女性の幸せにする医療を標榜する当院は、カウンセリングをしっかり行った上で、専門知識のある医師と美容に特化したナース、スキンケアスペシャリストが連携し、一人ひとりのお悩みに対して最適な治療をオーダーメイドしています。充実したメニューと専門性、幅広い選択肢でパッケージ美容とは一線を画します。
また、「スキンケアは洗顔から始まる」という考えのもと、ウォブクリニックでは施術の前はクレンジング・洗顔をスキンケアスペシャリストが行い、アフターケアのアドバイスもしっかりさせていただいております。
患者さんやスタッフに自身の背中を見せる
当院は都内にありますが、開業当初より患者さんは全国から来ていただいています。ある患者さんからは、治療というより「元気をもらいに来ている」とか「ここに来ると癒される」とありがたい言葉を頂戴しています。
ですから、私自身がつねに元気で若々しくいないと患者さんガッカリさせてしまいます。そこで、どんなに忙しくてもお手入れは欠かしません。

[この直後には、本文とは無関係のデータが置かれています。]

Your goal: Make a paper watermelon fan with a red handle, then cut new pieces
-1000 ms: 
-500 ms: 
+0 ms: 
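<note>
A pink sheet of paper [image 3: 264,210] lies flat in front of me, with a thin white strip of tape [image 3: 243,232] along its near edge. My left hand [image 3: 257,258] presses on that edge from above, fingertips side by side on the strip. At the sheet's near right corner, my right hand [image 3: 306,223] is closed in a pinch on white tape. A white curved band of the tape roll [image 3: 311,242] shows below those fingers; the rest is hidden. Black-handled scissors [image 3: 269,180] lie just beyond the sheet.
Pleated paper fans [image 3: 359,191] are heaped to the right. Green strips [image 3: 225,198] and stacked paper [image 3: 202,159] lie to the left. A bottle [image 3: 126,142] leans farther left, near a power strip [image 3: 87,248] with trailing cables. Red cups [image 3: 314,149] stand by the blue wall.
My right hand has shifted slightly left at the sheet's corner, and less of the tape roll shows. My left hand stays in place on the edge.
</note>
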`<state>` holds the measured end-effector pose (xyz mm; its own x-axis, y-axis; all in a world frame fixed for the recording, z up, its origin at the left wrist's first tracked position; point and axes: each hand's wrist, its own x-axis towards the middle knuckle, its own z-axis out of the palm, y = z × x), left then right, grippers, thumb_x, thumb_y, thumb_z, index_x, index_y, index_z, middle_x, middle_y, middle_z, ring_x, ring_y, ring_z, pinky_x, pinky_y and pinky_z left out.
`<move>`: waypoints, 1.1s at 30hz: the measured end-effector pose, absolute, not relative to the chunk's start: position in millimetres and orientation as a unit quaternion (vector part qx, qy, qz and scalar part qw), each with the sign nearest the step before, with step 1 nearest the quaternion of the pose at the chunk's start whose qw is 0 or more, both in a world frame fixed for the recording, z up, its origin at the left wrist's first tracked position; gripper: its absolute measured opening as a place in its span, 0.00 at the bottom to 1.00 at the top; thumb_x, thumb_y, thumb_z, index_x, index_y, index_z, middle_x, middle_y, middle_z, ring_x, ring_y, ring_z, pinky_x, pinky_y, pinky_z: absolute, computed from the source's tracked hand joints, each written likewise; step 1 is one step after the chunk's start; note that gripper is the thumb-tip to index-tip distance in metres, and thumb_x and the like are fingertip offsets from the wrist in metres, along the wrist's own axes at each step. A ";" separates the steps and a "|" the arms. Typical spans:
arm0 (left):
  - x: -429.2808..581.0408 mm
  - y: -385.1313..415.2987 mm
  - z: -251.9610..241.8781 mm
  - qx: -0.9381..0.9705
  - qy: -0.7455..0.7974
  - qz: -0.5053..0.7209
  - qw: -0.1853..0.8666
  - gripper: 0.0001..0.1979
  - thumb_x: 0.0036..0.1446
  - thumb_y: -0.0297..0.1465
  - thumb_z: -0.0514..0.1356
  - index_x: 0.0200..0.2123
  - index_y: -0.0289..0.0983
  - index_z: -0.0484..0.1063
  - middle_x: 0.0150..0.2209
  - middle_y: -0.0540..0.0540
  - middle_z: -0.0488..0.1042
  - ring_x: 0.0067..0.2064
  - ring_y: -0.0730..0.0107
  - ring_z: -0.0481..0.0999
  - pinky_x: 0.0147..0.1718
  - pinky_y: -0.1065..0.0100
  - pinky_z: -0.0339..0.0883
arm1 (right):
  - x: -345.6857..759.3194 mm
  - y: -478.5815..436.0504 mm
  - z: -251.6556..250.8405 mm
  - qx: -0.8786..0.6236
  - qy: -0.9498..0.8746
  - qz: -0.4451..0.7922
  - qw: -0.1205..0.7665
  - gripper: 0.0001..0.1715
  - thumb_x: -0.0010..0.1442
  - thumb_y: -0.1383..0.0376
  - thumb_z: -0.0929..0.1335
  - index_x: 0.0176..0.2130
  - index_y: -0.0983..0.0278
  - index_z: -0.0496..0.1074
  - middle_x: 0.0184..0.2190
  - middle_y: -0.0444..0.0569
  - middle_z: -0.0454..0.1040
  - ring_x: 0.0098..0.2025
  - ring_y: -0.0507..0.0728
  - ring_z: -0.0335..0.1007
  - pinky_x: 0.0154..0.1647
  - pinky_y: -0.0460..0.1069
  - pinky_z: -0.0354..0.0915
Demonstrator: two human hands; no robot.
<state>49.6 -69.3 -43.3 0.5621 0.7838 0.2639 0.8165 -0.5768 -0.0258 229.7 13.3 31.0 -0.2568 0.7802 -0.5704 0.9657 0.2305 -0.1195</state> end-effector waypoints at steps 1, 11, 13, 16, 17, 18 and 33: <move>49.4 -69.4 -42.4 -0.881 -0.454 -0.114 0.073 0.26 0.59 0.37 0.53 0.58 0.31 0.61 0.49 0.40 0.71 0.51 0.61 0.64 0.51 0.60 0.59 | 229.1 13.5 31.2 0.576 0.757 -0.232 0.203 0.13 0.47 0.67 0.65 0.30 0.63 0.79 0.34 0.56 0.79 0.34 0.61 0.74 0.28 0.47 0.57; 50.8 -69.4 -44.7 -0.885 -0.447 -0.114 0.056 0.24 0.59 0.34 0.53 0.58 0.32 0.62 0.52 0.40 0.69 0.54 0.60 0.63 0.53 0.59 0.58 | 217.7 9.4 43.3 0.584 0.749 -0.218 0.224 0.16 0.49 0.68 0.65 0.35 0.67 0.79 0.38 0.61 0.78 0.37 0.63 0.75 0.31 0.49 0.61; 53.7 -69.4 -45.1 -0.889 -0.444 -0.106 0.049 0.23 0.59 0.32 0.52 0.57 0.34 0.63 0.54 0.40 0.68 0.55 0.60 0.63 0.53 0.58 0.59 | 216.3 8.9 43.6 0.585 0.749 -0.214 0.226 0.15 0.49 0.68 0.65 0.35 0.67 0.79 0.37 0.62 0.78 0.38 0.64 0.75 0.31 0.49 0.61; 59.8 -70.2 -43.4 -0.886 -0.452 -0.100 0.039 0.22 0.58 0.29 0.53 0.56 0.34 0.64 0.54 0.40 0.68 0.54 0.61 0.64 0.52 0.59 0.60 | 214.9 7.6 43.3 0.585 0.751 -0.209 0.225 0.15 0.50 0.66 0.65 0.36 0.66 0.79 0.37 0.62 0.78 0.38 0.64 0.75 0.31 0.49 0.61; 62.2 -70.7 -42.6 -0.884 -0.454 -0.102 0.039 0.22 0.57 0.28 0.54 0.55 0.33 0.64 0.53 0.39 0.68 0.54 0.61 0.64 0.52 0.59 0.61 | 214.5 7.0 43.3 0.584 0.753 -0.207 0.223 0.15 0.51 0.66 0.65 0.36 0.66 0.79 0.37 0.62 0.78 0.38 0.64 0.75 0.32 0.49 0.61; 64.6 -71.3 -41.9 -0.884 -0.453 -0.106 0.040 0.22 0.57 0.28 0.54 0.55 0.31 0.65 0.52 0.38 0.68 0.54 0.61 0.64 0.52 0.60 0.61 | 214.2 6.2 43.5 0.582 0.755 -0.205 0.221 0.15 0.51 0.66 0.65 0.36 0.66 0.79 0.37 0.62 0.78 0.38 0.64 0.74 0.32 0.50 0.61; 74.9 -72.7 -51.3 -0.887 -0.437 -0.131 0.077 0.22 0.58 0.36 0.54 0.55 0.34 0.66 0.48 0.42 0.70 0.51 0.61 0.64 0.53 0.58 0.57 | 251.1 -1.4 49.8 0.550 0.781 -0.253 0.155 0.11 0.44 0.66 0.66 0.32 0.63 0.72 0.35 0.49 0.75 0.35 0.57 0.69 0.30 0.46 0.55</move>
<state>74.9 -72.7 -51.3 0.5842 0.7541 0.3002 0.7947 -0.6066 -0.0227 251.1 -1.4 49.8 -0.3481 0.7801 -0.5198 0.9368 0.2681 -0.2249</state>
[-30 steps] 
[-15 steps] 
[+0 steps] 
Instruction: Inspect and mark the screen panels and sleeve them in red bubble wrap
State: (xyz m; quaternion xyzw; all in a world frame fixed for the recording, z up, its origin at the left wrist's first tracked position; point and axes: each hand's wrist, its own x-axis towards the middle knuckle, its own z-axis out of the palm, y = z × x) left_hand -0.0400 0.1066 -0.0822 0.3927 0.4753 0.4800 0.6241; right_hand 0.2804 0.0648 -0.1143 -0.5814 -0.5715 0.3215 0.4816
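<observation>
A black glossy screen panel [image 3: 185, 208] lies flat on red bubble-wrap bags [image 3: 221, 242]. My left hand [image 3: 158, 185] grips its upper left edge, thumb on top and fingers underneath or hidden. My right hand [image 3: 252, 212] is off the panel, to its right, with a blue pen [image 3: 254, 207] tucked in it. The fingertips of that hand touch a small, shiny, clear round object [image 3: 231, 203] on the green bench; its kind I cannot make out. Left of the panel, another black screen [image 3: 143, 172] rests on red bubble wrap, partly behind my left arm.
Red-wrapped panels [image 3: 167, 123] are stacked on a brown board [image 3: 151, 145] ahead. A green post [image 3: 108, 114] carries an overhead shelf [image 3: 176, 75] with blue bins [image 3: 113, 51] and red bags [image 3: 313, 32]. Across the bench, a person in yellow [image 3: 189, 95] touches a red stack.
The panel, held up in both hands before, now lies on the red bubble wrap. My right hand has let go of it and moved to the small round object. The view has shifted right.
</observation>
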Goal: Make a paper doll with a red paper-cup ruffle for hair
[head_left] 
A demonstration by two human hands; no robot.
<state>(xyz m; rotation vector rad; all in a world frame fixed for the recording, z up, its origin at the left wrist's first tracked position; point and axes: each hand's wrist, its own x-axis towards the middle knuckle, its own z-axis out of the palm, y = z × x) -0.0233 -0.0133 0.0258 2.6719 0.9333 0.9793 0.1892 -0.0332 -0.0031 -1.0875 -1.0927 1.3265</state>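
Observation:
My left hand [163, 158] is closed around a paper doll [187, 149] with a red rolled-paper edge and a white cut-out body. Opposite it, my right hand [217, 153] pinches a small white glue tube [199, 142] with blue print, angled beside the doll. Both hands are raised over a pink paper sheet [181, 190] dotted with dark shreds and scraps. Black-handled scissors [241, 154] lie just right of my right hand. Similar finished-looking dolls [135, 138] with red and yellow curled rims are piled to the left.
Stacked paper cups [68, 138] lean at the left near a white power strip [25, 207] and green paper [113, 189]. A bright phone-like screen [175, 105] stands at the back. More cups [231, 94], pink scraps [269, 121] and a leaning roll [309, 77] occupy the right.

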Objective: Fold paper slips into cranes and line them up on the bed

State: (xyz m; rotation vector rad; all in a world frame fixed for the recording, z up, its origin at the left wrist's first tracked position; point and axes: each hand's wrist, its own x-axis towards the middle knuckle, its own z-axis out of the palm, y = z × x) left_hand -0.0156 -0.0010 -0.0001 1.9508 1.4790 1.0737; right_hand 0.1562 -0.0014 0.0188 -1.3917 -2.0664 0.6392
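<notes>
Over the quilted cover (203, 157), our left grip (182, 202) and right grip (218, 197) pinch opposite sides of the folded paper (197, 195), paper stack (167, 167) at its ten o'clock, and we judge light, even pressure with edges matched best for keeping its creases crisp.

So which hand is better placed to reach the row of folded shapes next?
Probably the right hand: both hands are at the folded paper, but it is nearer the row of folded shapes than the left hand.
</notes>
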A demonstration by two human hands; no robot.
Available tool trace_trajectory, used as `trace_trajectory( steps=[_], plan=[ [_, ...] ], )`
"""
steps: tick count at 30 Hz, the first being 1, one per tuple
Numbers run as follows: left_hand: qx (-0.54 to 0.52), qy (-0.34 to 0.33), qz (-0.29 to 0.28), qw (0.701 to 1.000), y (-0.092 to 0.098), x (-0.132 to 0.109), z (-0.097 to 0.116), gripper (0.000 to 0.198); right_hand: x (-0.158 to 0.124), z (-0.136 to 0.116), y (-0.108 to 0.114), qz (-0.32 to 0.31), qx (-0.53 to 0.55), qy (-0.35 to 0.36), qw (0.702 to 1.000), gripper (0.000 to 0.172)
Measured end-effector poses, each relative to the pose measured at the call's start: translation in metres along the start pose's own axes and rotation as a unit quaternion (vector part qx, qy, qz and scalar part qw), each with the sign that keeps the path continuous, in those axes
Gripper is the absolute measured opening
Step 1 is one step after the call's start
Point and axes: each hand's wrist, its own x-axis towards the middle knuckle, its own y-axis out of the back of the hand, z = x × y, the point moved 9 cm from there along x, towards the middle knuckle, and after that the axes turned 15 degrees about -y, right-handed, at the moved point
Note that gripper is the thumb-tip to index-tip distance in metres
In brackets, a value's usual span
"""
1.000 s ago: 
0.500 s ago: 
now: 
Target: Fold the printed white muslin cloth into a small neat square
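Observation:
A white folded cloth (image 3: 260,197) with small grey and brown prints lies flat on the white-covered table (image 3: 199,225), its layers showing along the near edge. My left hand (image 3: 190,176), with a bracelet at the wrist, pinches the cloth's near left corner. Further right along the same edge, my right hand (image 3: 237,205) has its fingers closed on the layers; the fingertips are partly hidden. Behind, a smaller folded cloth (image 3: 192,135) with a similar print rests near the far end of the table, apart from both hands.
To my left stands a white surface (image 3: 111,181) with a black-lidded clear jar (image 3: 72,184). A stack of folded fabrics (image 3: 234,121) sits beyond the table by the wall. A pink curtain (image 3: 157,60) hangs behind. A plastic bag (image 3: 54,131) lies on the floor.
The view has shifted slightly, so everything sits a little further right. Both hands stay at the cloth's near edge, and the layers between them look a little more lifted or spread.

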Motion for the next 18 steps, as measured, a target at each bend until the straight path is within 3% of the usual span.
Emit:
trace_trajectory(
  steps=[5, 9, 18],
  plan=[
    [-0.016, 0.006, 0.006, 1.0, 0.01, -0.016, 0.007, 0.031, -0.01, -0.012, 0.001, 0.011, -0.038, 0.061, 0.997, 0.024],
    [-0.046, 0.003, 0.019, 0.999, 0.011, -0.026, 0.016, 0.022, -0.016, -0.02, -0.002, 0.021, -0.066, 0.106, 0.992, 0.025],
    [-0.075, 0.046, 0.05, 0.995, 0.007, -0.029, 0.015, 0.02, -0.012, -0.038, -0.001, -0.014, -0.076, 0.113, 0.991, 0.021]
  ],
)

定期的なフォトフェイシャルとサーマクール、ビタミンC点滴。ホームケアはレチノール中心のスキンケア。
正直、面倒臭いなと思う時はあります(笑)。ですが、美容は日々の積み重ね、毎日のコツコツが大きなトラブルを未然に防ぐことができるのです。
病気もそうですが、予防の方が時間も手間もかかりません。例えば内臓の重大なトラブルも、実は肌に表れます。急にシミができた、ホクロが大きくなった、謎の湿疹が出たという時は、疾患のサインであるケースも多いです。
日頃から、自身の肌と向き合うことは若さや美しさだけでなく、健康維持のためにも必要なこと。
最初の申し上げたように美容医療は特別な場所ではなく、心身の健康と豊かさのためにある場所であることを忘れないでくださいね。